## Directions for this task
When you reach the line containing "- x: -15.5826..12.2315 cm" in the data below, begin returning lines exactly as written, and stop once the line containing "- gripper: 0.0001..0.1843" has been returned.

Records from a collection
Content starts

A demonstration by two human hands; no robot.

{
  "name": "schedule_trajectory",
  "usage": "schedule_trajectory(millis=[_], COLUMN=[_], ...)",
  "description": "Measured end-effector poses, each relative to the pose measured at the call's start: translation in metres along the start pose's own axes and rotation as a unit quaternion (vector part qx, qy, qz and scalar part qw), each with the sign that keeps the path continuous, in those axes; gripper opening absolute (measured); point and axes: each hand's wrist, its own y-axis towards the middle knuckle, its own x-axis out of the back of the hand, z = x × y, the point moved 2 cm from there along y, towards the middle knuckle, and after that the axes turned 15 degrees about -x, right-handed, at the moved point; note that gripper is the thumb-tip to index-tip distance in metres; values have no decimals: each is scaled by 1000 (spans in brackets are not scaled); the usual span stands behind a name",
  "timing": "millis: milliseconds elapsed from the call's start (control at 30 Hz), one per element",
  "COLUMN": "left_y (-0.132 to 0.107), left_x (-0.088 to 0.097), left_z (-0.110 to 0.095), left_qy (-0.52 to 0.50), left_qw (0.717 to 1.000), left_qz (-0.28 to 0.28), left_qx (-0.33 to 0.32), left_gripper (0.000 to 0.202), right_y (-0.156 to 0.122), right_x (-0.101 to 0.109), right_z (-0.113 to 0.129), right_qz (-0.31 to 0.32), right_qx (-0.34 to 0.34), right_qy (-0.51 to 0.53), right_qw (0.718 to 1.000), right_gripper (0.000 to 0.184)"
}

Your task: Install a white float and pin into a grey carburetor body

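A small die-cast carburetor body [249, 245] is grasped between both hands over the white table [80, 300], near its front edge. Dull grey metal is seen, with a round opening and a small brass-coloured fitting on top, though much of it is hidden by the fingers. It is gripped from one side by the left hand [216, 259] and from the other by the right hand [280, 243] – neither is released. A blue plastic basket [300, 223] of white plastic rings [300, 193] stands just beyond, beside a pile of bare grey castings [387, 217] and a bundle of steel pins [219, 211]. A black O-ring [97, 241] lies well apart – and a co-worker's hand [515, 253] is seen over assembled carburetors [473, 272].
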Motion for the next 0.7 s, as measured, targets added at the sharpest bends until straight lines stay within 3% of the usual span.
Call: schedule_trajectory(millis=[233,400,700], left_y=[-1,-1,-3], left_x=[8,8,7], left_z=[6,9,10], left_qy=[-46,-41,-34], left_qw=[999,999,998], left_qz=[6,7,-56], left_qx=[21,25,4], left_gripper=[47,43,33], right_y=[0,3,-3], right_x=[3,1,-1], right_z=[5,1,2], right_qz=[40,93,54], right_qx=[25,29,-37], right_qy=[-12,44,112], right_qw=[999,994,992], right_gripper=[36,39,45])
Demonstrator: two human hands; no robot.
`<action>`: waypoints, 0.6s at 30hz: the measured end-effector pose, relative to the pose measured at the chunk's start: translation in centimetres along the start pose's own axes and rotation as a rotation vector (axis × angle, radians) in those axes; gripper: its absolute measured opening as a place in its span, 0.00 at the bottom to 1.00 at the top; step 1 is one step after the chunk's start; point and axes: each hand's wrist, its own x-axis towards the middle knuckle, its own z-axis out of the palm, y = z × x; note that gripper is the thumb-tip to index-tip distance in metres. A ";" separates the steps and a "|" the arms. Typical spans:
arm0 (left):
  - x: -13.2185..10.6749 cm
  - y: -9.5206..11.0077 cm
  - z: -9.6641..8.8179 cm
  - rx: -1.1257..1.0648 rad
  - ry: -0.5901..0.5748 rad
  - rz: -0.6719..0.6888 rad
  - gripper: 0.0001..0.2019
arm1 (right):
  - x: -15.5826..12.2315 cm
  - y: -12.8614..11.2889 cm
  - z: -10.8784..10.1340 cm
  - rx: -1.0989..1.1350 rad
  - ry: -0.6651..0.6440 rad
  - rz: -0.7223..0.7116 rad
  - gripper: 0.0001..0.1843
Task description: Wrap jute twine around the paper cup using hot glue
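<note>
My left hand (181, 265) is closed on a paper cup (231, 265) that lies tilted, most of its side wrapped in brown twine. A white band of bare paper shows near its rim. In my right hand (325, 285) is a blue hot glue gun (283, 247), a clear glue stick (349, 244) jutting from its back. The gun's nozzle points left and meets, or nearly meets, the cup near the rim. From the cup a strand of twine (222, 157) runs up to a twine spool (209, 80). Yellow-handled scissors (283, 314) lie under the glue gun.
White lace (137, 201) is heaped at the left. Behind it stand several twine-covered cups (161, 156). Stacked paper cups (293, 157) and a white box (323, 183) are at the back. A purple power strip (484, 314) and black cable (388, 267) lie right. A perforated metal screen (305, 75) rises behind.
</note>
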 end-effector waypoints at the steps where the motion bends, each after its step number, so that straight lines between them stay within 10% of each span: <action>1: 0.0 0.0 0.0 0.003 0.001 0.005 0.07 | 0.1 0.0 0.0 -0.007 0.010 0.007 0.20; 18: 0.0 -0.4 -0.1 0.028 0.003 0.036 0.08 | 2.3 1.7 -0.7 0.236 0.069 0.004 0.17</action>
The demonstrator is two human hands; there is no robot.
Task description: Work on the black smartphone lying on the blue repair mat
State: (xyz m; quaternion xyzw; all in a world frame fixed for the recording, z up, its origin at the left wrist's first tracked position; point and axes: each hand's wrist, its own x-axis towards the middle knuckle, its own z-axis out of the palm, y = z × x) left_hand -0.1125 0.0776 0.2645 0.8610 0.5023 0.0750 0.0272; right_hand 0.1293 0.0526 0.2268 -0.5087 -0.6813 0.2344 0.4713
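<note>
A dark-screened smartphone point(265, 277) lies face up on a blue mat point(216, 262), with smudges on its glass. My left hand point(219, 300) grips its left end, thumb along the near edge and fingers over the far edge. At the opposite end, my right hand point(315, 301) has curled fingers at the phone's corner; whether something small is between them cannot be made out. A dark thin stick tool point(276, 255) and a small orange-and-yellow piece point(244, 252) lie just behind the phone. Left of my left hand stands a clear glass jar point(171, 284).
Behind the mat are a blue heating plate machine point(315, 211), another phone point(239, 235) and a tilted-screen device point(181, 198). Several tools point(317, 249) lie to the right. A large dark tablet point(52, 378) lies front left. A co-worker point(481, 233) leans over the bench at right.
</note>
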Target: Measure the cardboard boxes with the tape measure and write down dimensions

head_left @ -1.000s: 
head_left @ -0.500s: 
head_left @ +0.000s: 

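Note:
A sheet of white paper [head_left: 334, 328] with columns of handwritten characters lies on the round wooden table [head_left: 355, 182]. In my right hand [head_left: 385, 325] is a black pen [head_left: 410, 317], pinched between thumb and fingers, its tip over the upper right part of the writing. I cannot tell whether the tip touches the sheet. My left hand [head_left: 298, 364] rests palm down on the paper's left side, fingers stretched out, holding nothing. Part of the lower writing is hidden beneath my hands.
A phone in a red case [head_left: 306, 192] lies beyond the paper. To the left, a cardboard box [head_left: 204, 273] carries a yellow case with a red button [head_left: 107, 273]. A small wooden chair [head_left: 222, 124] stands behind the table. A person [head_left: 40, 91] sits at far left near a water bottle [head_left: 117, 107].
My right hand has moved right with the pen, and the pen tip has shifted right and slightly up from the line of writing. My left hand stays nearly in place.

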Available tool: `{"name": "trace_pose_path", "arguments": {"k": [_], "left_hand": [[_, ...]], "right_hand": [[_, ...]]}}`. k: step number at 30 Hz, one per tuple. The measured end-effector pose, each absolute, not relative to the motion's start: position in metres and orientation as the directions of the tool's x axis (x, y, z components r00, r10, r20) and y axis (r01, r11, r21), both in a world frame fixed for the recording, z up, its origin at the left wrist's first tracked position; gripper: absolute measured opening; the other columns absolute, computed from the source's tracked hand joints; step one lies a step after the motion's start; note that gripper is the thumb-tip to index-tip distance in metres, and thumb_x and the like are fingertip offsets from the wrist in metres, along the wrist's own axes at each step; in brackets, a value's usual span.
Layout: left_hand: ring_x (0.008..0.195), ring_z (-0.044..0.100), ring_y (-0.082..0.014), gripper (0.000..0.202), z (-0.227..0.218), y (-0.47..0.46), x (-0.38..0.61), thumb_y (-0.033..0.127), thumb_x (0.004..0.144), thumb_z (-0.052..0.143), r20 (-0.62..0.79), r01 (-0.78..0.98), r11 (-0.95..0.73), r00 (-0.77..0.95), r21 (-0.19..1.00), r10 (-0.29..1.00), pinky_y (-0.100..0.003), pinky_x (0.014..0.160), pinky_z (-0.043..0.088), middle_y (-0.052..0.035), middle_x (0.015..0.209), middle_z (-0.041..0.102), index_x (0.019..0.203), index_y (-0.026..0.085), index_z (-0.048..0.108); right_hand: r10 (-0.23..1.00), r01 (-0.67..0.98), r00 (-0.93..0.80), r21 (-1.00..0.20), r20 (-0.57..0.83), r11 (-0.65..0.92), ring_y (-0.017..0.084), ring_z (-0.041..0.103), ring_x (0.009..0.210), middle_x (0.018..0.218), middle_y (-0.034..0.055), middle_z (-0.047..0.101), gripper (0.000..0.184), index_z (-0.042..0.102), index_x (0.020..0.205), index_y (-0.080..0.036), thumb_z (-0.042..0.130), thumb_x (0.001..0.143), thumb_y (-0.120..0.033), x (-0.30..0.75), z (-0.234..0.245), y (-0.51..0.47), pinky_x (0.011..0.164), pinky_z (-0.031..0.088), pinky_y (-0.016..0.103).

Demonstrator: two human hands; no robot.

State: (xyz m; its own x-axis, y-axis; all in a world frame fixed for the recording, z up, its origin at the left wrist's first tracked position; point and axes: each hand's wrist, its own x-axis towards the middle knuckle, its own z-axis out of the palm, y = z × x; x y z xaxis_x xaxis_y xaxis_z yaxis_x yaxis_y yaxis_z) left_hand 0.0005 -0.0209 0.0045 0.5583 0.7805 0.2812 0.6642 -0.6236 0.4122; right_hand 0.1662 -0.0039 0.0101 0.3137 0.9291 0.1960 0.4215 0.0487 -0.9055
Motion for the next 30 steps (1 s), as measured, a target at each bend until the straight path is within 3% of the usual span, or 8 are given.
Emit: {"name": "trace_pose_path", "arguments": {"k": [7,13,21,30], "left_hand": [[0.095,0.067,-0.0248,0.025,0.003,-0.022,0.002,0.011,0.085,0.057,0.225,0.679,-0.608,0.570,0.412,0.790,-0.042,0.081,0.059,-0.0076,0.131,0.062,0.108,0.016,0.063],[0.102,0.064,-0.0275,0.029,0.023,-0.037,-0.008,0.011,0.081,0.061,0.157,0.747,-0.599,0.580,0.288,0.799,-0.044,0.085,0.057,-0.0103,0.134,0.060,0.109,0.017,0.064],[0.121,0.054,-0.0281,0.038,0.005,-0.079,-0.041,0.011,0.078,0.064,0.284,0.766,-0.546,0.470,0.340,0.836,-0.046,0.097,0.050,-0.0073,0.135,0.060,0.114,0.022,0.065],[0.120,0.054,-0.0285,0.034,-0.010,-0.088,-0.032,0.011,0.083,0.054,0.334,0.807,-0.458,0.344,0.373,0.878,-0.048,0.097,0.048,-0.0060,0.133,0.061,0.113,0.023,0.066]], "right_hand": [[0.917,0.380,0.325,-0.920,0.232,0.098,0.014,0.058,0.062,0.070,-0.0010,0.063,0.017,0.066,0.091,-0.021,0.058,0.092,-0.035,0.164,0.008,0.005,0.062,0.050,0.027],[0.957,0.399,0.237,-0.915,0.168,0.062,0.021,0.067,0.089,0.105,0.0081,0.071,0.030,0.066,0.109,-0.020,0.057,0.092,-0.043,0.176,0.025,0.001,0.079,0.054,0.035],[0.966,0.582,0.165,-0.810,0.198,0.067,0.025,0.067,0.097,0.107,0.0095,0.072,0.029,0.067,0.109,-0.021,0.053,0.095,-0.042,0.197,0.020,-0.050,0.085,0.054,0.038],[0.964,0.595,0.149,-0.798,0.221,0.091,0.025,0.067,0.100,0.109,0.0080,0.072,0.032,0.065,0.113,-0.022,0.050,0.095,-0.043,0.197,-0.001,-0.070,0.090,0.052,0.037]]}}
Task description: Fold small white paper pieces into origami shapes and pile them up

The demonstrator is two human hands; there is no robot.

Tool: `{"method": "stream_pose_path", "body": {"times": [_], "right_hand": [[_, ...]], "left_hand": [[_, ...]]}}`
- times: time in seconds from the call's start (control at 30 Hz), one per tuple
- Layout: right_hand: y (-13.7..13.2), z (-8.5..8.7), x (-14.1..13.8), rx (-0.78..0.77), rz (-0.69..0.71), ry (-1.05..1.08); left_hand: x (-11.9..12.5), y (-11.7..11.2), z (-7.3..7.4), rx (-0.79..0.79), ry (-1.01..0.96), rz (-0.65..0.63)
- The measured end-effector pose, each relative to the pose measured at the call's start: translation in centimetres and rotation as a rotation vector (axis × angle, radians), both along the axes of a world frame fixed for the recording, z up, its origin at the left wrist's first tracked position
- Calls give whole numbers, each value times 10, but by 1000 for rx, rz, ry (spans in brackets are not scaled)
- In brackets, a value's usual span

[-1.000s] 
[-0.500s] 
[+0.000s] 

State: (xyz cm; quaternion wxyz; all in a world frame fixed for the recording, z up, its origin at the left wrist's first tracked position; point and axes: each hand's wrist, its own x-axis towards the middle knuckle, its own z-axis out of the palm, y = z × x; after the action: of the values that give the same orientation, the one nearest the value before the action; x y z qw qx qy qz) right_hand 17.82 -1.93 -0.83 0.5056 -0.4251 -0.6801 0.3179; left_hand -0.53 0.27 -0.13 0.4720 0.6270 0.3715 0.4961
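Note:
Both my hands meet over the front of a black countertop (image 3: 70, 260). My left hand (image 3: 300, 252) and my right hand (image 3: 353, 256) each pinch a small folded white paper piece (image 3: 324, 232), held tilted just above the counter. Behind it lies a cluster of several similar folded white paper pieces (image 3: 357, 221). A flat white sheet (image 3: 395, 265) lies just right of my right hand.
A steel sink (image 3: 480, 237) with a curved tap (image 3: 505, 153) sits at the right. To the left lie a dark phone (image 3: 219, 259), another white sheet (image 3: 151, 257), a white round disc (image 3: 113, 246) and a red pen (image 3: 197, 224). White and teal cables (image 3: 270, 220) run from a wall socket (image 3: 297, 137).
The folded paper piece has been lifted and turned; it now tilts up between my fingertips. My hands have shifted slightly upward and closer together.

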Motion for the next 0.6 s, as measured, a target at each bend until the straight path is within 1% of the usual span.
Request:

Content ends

## Written reply
  - x: -15.5826..12.2315 cm
  - y: -12.8614..11.2889 cm
  - z: -10.8784..10.1340 cm
  - rx: -1.0989..1.1350 rad
  - ry: -0.6651..0.6440 rad
  - rz: -0.7223..0.7116 rad
  - gripper: 0.0001..0.1843

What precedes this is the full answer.